— ACTIVITY —
Where the string "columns" occurs in the material below, report the whole line.

— INFORMATION SHOWN —
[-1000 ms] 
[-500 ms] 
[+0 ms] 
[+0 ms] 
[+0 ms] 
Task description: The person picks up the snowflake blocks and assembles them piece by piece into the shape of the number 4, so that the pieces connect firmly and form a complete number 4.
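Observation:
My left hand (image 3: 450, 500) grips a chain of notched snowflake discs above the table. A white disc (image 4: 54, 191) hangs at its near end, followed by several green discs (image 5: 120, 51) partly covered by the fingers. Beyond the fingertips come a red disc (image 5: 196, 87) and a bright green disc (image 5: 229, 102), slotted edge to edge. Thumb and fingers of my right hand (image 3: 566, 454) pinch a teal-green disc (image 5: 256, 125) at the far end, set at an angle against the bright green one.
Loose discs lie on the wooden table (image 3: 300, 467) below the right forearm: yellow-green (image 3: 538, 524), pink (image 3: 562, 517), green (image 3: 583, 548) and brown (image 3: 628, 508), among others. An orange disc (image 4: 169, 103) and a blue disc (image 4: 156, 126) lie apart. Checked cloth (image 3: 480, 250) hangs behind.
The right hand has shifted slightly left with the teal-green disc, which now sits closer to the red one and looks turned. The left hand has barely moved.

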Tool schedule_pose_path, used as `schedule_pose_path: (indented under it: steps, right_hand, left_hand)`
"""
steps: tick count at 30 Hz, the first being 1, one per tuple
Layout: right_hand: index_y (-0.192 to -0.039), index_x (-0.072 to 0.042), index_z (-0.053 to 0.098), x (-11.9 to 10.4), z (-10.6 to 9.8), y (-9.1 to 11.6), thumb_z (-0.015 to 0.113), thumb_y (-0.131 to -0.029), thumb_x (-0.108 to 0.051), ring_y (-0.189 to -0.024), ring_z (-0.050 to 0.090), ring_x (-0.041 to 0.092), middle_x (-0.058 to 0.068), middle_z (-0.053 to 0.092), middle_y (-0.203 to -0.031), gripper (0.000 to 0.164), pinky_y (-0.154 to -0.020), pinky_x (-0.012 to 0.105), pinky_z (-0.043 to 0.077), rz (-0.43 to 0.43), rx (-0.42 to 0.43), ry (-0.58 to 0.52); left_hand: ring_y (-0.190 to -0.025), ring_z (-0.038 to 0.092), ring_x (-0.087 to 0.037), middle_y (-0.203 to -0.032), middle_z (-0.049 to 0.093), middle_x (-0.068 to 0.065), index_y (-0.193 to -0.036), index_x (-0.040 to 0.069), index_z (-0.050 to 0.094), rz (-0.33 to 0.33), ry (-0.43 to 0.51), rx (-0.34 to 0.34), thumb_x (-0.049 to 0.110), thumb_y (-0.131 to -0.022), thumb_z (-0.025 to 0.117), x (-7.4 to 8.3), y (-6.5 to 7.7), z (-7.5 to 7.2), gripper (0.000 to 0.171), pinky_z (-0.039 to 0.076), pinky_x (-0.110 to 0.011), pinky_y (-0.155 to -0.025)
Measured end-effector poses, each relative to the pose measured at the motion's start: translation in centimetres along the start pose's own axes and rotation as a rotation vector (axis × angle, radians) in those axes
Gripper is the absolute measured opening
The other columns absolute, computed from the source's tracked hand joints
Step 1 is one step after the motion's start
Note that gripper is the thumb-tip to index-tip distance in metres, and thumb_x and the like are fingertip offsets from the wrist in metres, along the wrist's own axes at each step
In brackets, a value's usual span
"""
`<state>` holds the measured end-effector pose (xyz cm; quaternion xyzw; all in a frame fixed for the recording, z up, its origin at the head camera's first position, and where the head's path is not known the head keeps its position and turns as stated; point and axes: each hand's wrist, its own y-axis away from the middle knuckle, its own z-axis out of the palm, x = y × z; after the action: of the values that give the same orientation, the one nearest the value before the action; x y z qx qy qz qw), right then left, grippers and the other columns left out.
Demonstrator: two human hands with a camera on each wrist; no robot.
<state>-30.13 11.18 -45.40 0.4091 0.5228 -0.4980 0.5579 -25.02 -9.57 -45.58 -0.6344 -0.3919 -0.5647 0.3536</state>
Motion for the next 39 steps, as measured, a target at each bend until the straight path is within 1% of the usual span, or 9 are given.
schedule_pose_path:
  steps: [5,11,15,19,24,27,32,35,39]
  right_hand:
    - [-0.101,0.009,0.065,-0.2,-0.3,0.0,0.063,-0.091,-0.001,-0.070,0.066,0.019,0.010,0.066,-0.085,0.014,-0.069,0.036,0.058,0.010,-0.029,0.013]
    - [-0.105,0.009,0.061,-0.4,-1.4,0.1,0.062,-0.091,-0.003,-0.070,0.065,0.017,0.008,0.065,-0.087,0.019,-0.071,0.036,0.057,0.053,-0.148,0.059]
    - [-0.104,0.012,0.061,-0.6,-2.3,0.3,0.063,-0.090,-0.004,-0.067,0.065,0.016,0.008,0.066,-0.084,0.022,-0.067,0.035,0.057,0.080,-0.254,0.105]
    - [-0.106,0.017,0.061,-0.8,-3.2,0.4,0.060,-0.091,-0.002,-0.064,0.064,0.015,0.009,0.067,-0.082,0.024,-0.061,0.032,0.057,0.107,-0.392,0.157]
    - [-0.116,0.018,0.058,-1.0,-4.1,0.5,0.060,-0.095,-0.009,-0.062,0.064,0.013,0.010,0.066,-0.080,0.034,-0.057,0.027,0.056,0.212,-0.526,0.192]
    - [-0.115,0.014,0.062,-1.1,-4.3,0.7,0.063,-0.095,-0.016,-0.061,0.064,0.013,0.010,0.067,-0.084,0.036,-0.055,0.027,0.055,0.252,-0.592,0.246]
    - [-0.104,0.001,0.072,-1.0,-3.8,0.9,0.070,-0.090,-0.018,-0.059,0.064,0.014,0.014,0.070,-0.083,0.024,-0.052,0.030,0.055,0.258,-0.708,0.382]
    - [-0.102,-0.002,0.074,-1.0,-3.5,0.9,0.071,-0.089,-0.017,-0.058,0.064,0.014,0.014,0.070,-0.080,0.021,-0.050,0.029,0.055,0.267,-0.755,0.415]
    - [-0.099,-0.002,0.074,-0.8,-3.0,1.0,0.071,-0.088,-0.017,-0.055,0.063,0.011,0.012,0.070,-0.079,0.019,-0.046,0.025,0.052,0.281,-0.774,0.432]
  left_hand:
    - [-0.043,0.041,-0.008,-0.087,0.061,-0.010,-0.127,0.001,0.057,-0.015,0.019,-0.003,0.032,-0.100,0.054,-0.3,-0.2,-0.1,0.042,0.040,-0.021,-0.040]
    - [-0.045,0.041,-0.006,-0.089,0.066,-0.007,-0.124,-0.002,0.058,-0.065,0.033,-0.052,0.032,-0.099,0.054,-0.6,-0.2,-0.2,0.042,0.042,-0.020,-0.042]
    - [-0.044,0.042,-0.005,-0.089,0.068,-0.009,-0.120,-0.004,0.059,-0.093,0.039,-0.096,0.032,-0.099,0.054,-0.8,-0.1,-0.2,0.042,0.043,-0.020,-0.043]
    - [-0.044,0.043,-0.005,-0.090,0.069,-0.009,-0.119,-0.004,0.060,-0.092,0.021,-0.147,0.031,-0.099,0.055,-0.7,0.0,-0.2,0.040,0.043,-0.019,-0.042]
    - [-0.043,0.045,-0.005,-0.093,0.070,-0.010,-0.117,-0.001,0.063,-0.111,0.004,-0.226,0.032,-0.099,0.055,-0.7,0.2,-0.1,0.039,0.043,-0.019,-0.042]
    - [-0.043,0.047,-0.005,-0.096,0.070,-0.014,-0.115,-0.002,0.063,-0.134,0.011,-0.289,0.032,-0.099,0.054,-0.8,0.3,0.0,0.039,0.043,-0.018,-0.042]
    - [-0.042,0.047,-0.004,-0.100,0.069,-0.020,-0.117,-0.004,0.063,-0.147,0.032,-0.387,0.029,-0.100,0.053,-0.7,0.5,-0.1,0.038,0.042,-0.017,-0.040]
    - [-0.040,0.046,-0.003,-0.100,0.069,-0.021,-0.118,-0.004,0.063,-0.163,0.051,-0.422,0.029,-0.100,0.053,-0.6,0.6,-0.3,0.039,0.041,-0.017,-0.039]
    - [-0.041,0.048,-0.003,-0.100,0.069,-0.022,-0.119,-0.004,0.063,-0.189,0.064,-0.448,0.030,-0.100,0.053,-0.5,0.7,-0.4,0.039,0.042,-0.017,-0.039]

— RESULT OF THE TASK —
The other columns absolute, computed from the source's tracked hand joints
`<state>` holds the measured end-effector pose (xyz cm; quaternion xyzw; all in a frame fixed for the recording, z up, its origin at the head camera's first position, and where the head's path is not known the head keeps its position and turns as stated; point and axes: each hand's wrist, its own y-axis away from the middle knuckle, its own z-axis out of the palm, x = y × z; after the action: of the values that give the same orientation, the one nearest the value before the action; x y z qx qy qz qw), right then left, grippers and the other columns left out.

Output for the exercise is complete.